As of November, you might take home a little more cash after depositing your empties in Quebec -- depending on your drink of choice.
The refund for most accepted containers will rise from five to 10 cents per item. But the refund for beer cans over 450 millilitres, previously set at 20 cents, will decrease to 10 cents for "standardization reasons."
Cosignation, the organization that oversees Quebec's deposit system, is encouraging consumers to act quickly if they want to make the most of their beer cans.
"People are invited to immediately return any empty containers in this category that they have, so that they can be refunded 20 cents per container," a Thursday press release reads.
Meanwhile, accepted glass bottles between 500 millilitres and 1 litre in size will bring in 25 cents a piece.
The changes fall under Phase 1 of Quebec's plan to modernize and expand its deposit-refund system.
The goal is to incentivize Quebecers to recycle their drink containers and make the service more accessible.
"The deposit amount represents a tangible financial incentive that encourages people to return more beverage containers through the deposit-refund system and give them a second life," reads a statement from Normand Bisson, president and CEO of the Quebec Beverage Container Recycling Association (QBCRA).
Starting in November, Consignation will also accept a wider variety of aluminum containers, such as those containing tea, cider, carbonated water and juice. This is in addition to already returnable containers, like beer and soda cans, plastic soda bottles, and glass kombucha bottles.
MORE CHANGES IN 2025
The most-anticipated changes to Quebec's deposit system is scheduled for the spring 2025.
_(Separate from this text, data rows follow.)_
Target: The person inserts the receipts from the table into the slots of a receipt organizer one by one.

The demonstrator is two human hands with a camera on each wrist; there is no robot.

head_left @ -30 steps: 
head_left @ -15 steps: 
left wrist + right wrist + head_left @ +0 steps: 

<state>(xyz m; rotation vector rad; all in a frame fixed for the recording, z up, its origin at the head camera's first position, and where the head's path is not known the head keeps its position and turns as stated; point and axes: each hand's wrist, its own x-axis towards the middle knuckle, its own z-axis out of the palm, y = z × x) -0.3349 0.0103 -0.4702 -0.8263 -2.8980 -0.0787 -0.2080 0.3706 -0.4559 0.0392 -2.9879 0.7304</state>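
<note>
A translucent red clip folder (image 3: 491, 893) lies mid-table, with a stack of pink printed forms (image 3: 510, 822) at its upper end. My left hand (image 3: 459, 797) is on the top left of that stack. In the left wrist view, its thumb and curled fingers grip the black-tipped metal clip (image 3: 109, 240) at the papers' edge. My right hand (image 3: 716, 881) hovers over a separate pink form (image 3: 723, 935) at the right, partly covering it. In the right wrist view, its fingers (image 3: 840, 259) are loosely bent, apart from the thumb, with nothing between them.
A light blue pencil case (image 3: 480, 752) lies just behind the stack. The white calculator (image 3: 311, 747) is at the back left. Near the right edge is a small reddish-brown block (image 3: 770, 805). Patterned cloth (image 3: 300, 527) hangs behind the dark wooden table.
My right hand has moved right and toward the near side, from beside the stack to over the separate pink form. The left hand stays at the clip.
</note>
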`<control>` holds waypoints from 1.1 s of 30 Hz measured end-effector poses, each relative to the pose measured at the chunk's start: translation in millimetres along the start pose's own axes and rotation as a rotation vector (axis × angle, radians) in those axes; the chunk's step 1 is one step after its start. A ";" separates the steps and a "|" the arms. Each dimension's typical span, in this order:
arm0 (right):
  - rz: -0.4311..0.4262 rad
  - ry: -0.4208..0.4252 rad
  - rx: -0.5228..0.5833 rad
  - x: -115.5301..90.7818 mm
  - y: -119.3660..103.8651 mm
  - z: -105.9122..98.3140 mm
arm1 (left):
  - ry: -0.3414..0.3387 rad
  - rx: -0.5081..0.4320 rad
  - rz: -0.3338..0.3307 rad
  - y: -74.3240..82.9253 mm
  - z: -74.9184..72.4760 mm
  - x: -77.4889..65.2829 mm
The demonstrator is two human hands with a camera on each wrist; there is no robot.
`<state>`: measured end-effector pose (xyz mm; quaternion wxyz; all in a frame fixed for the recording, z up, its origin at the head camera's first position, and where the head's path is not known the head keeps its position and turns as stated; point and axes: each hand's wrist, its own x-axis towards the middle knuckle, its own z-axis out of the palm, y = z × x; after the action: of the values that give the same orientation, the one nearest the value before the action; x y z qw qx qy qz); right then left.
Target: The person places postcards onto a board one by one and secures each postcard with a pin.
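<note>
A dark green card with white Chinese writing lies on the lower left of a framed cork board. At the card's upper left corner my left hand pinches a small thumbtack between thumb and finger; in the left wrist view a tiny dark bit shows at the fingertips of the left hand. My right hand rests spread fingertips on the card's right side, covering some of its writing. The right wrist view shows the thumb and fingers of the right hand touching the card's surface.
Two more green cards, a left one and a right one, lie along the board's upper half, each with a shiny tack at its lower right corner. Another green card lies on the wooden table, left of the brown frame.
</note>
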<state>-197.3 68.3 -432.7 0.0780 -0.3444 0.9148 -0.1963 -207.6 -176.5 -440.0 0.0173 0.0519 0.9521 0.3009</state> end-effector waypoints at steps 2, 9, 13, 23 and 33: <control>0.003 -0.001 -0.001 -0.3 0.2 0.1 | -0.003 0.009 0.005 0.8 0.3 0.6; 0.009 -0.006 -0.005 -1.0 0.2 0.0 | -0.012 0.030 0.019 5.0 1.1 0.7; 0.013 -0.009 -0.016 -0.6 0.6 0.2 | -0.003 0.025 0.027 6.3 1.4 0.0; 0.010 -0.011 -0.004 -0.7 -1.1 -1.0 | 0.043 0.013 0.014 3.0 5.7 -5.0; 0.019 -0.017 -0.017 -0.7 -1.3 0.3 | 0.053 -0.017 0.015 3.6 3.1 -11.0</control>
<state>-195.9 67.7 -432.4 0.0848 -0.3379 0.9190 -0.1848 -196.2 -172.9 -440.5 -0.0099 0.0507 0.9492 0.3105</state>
If all goes according to plan, as of March 2025, Quebecers will be able to deposit all remaining beverage containers currently exempt from Consignaction's system, such as milk and juice cartons, plastic water bottles, and bottles of wine and spirits.
Quebec's reform of it's deposit system was initially supposed to kick in at the end of 2022, but was delayed due to labour shortages caused by the COVID-19 pandemic.